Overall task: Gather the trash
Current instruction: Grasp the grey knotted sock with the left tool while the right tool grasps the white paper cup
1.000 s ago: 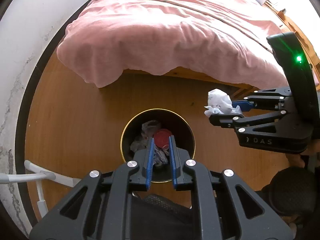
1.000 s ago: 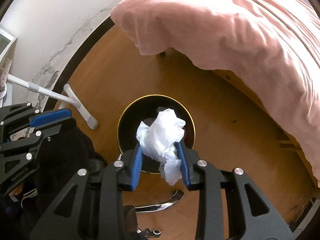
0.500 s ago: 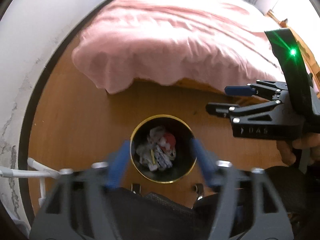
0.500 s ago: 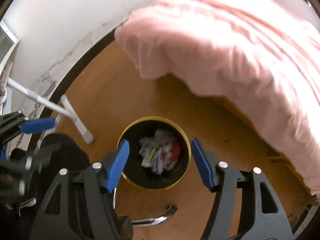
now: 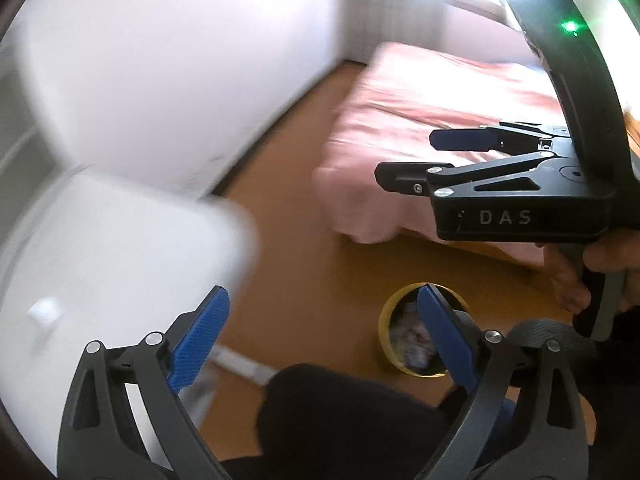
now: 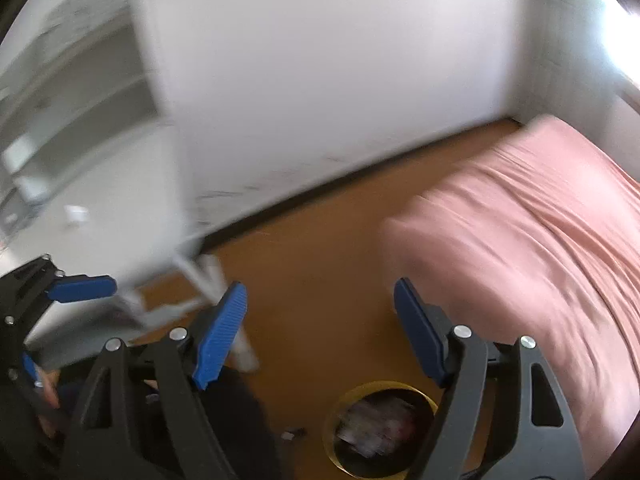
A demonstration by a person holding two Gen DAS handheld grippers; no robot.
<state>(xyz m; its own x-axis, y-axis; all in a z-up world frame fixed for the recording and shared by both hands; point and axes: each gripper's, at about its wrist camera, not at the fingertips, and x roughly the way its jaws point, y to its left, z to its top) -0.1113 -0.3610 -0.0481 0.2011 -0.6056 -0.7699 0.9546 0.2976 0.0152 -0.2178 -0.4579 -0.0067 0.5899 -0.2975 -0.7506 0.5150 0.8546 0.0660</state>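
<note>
A round black bin with a gold rim (image 5: 400,336) stands on the wood floor, holding crumpled white and red trash (image 5: 414,338). It also shows low in the right wrist view (image 6: 340,412) with trash (image 6: 372,424) inside. My left gripper (image 5: 320,328) is open and empty, raised above the floor left of the bin. My right gripper (image 6: 320,320) is open and empty, above and behind the bin. The right gripper also appears in the left wrist view (image 5: 412,156), jaws apart. Both views are motion-blurred.
A bed with a pink cover (image 6: 540,240) fills the right side and shows in the left wrist view (image 5: 420,128). A white table (image 5: 100,248) with white legs (image 6: 200,276) stands at the left against the white wall (image 6: 320,80). The person's dark-clothed legs (image 5: 340,420) are below.
Both grippers have opened and dropped their trash into the bin. Both have lifted and swung left and up, so the wall and white table come into view.
</note>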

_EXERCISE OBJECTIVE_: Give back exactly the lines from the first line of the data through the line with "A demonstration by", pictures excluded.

_RESULT OF THE TASK_:
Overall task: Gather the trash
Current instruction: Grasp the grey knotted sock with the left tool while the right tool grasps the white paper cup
1.000 s ago: 
1.000 s ago: 
0.500 s ago: 
0.500 s ago: 
now: 
now: 
A demonstration by a person holding two Gen DAS handheld grippers; no robot.

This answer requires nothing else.